According to François Balloux of University College London, recombination “may be of great evolutionary importance”, even considered by many to be the way in which SARS-CoV-2 originated.
Something normal and frequent
Recombination is a frequent and well-documented feature of the molecular evolution of coronaviruses, says published work. Recombination probably occurs in all infected individuals, but in almost all cases the recombination will be between nearly identical genomes (descendants of the small group of viruses that established the infection).
Recalling that bats harbor, without risk, a large amount of coronavirus, for Hubert Laude, veterinarian, pioneer in coronavirus research, SARS-CoV-2 “are champions in intergenomic recombination, who like to recombine within them to acquire new functions.”
These “copies” take place when an enzyme, polymerase, “reads” the viral RNA strand joining it to emulate it. This process can go wrong, with a polymerase slowing down, stopping, and taking another thread to copy, adding this new sequence to the old one.
“SARS-CoV-2 has a longer genome than other viruses, which increases the chances of accidents. Its polymerase is also less “tight” in the strands “, adds Bruno Canard, research director of the National Center for Scientific Research (CNRS), at the University of Aix-Marseille, and collects the French newspaper” Le Monde “.
Where is COVID-19 headed?
The phenomenon is not strange. Recombinations are frequent, to the point that it is undoubtedly due to this mechanism that one of the key proteins of SARS-CoV-2, the spicule, appeared.. Analysis of the pangolin genome revealed that one end of its spike had been acquired by recombination; However, explaining, despite the similarity, the adaptation and the passage to the human, is not so clear.
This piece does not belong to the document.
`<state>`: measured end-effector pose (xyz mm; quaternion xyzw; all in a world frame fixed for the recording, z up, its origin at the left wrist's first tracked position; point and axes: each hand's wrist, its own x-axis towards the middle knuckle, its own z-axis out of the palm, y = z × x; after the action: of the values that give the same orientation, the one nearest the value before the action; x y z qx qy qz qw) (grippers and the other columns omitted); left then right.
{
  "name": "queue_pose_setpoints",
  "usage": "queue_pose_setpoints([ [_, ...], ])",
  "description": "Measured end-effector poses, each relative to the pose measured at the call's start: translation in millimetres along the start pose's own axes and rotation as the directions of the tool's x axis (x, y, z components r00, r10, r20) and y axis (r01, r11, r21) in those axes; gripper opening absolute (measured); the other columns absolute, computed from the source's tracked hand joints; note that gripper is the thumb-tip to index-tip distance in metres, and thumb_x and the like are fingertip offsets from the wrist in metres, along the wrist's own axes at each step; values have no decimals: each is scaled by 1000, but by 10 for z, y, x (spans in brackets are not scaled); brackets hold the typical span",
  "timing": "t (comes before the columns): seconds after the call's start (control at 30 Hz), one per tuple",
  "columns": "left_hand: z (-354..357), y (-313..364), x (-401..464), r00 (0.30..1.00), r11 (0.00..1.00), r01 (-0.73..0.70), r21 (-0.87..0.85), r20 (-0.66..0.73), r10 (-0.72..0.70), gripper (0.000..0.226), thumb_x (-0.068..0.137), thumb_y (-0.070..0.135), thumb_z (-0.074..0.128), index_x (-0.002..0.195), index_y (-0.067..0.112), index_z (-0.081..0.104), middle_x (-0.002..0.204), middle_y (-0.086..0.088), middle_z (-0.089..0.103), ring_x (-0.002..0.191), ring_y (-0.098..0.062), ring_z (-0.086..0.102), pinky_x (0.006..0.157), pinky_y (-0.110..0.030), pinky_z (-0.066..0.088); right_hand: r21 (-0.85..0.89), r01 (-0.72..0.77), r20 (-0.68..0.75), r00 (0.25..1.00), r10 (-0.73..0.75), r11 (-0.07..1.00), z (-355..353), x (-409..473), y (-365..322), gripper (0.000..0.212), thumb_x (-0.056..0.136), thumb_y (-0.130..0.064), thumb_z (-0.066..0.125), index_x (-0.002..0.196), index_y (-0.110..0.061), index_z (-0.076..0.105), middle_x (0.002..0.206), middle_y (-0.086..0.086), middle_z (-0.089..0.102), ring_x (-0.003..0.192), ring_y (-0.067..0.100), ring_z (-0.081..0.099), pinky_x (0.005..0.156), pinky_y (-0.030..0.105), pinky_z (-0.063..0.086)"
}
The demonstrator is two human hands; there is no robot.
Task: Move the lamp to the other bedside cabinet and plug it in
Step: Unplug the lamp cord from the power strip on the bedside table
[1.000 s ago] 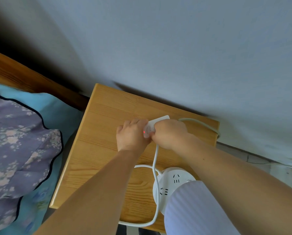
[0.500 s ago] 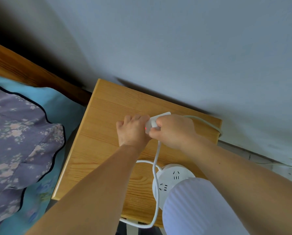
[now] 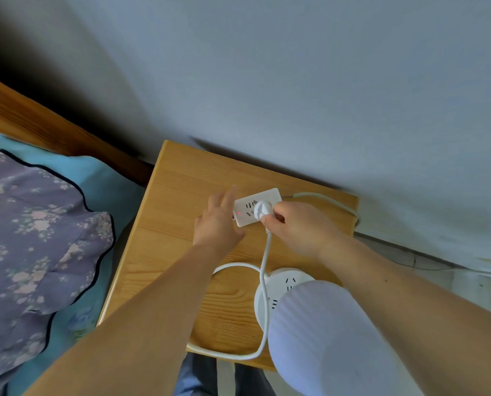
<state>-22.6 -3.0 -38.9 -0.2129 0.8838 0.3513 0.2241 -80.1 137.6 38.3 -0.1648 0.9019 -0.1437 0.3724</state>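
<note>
A white lamp with a ribbed shade (image 3: pixel 324 335) and a round base (image 3: pixel 278 284) stands on the wooden bedside cabinet (image 3: pixel 175 212), near its front right. The lamp's white cord (image 3: pixel 264 270) loops over the top to a white plug (image 3: pixel 262 208) seated in a white power strip (image 3: pixel 245 208) with a red light. My right hand (image 3: pixel 298 227) pinches the plug from the right. My left hand (image 3: pixel 217 221) rests with fingers spread at the strip's left end.
A grey wall runs behind the cabinet. The strip's grey cable (image 3: pixel 330 200) leads off the back right corner. To the left lies a bed with a blue sheet (image 3: pixel 107 181), a floral pillow (image 3: pixel 33 232) and a wooden headboard (image 3: pixel 38 124).
My left hand has let go of the power strip and opened its fingers, uncovering the strip. The plug now shows seated in a socket, with my right hand still on it.
</note>
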Motion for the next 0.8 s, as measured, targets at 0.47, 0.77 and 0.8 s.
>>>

But only a fine statistical analysis makes it possible to distinguish what would be the result of an accumulation of mutations. English researchers rule out errors in their analysis. Recombinations can be done very well in vitro, during the various stages of sequencing, which amplify and disrupt genomes. However, the detection of these recombinants in different laboratories, and with cuts in exactly the same place in the sequences, allows them to have confidence in their identification. To the point that they do not hesitate to “anticipate” the discovery, suggesting and baptizing these mutants by adding the letter X.
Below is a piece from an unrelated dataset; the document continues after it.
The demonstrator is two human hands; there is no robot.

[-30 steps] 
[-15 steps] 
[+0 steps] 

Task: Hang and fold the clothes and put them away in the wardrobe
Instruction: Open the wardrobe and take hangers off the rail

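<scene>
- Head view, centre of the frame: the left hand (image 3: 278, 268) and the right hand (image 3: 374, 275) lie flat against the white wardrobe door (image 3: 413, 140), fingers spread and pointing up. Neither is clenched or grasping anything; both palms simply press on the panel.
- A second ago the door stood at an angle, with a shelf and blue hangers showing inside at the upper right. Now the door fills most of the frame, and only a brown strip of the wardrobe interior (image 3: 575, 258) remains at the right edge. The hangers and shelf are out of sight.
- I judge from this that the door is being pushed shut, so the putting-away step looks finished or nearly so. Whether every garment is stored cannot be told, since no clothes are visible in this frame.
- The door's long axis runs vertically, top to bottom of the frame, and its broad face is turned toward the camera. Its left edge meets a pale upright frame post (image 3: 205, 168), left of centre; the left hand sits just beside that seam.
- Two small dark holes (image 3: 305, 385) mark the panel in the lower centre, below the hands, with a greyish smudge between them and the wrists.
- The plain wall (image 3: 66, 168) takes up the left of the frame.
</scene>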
For recombinations to occur, there must be coinfections, that is, a cell from the same individual is infected with two different strains at the same time. While the detection of clear examples of recombinant SARS-CoV-2 genomes in the UK is a consequence of the distinction of the lineages involved and the intensive genomic surveillance in the country, the frequency of coinfection will depend on the incidence. and the co-circulating lineage in a region.
“Given that several countries are experiencing impacts as strong as the UK at the end of 2020, We predict that recombinations will be detected more frequently if intense sequencing efforts are maintained”Describes British work.
“The arrival of recombinants was expected, but it will not have immediate consequences in the trajectory of the epidemic” , the researchers say in the article. Replacements by ‘new copies’ are primarily the result of error-prone replication, and are not expected to have an effect, most recombination events are simply the result of processes within the ‘host’ that occur with each infection. .
Finally, the study maintains that this recombination probably occurs in all infected individuals, but in almost all cases the recombination will be between almost identical genomes. Its rarity advocates the absence of a more communicable character, for example. Nevertheless, the same document recognizes that a recombination can also mutate and generate a problematic variant, which makes observation and analysis central for possible recalibrations of the vaccines created.